What needs to be done
Repeat every line of the data exactly, but not the pictures.

____________

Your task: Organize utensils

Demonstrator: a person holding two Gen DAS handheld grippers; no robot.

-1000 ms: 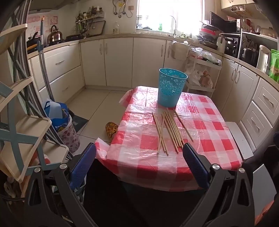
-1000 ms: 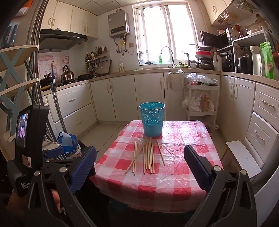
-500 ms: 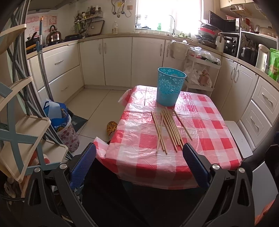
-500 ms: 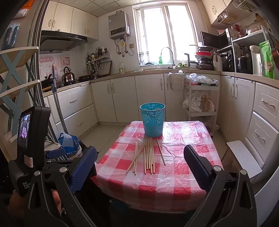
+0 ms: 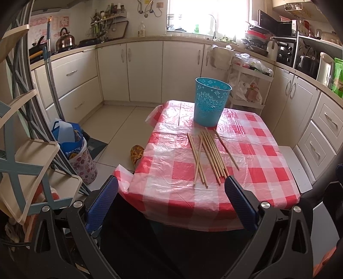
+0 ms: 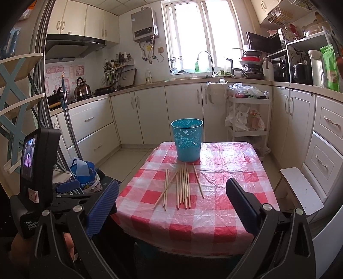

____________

Exercise response
Your task: Organize utensils

Demonstrator: a person holding two Gen DAS handheld grippers; no robot.

-1000 ms: 
-1000 ms: 
-500 ms: 
-500 ms: 
+0 ms: 
+0 ms: 

No other output belongs with this exercise.